Он, Алик, например, никогда не возвращается. Жизнь коротка, нужно не просто шагать вперед, а бежать. Чтобы поспевать в ногу со временем.
На пороге появился Шибаев.
– Картошка стынет, – сказал Алик как ни в чем не бывало.
Шибаев уселся, потянулся за жестянкой с пивом.
– Неужели ты не понимаешь… – он махнул рукой.
– Понимаю. Я говорил, что есть три решения проблемы. Если обойдемся без смертоубийства, то два. Быть или не быть. Вот скажи, ты представляешь себя охранником?
Шибаев сосредоточенно жевал, не перебивал, не дергал плечом. Слушал.
– Хотя – не знаю, – зудел Алик. – Можно попробовать. Новый опыт, да и денег побольше… все такое. Варум нихт, как говорила моя австриячка. Почему бы и нет? Дерзай, мой друг. Только сначала поймай того парня, который пугает Эмму… Раз уж взялся.
Алик однажды чуть не женился на австрийской адвокатессе, с которой вел бракоразводный процесс с двух сторон. Она с той, он с этой. Умнейшая женщина, восхищался Алик поначалу. Весь австрийской кодекс наизусть шпарит. Правда, страшная. Но голова, голова! Фантастика, а не голова. Процесс Алик проиграл, австриячка положила его на обе лопатки. Это не женщина, жаловался Алик Шибаеву, а ходячий кодекс, и картошки сварить не в состоянии, и кофе как деготь, и в постели – плакать хочется: и то нельзя, и это… Квакерша!

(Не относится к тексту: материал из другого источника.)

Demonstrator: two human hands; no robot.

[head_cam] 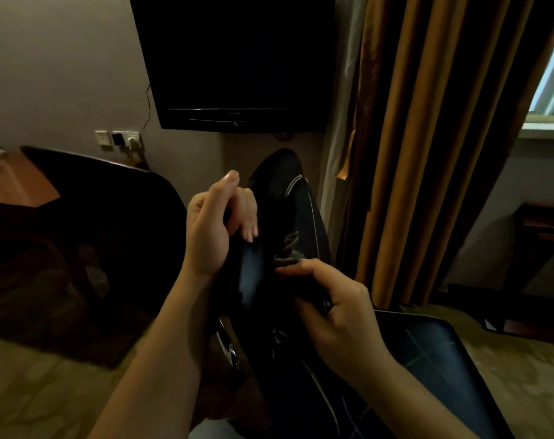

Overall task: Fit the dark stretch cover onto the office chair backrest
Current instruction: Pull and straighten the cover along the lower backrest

– Кодекс – он и в постели кодекс, – утешал друга Шибаев. – Хорошо, что вы не оформили отношения, она бы тебя раздела. Повезло, считай. А так квартира при тебе. Может, сдадим? Ты же все равно тут пристроился… Задарма, кстати. А так доход какой-никакой.
– Может, поклонник? – Алик сделал вид, что не расслышал про квартиру, и зашел по второму кругу. – Эмма – женщина из себя ничего, видная…
Шибаев все так же молча жевал. Запивал пивом. Ужин закончился в молчании. Все попытки Алика разговорить Шибаева ни к чему не привели. Тот уперто молчал. Недовольные друг другом, они разошлись по «норам» – Шибаев в спальню, Алик в гостиную, где сразу включил компьютер. Принес из ванной зеркало для бритья и углубился в онлайн-пособие по языку жестов и мимики: зачитывал вслух и попутно заглядывался в зеркало.
– Положение головы! Поднятая голова говорит об уверенности, – с выражением прочитал Алик; задрал голову и скосил взгляд на собственное отражение. – Подчеркнуто поднятая – о высокомерии и самолюбовании. Ага, – Алик запрокинул голову еще выше, и теперь ему был виден только подбородок. – Вызов окружающим и готовность к драке. Склоненная голова – компромисс и подчиненность. Свисающая – безволие и слабость. Это как?
Алик вспомнил курицу из цирка со свешенной головой, куда-то там ей нажали, и она упала в обморок. Вид тот еще, народ пугать, недаром Шибаев издевается.
– Ладно, идем дальше, – сказал себе Алик. – Что у нас тут про глаза? Ага, вот. Широко открытые – живость характера, – Алик вытаращил глаза. – Взгляд сбоку – скепсис и недоверие, – он скосил глаза и презрительно ухмыльнулся. – Согнутая спина – покорность…
Что за фигня? Детский сад какой-то. А если человек от природы сутулый? А сам – о-го-го, боец! Не катит. Не верю. Ши-Бон хлопает по спине между лопаток, разогнись, мол, кабинетный сиделец! Ну, есть, кто ж спорит, но при чем тут покорность? Ладно, пошли дальше. Что у нас дальше?
– Рот! – объявляет Алик. – Опущенные уголки – пессимизм и поиски негатива. – Алик кривит рот, пытаясь определить, что при этом испытывает. – И презрение! Опущенные уголки рта передают месседж: «Я тебя презираю!»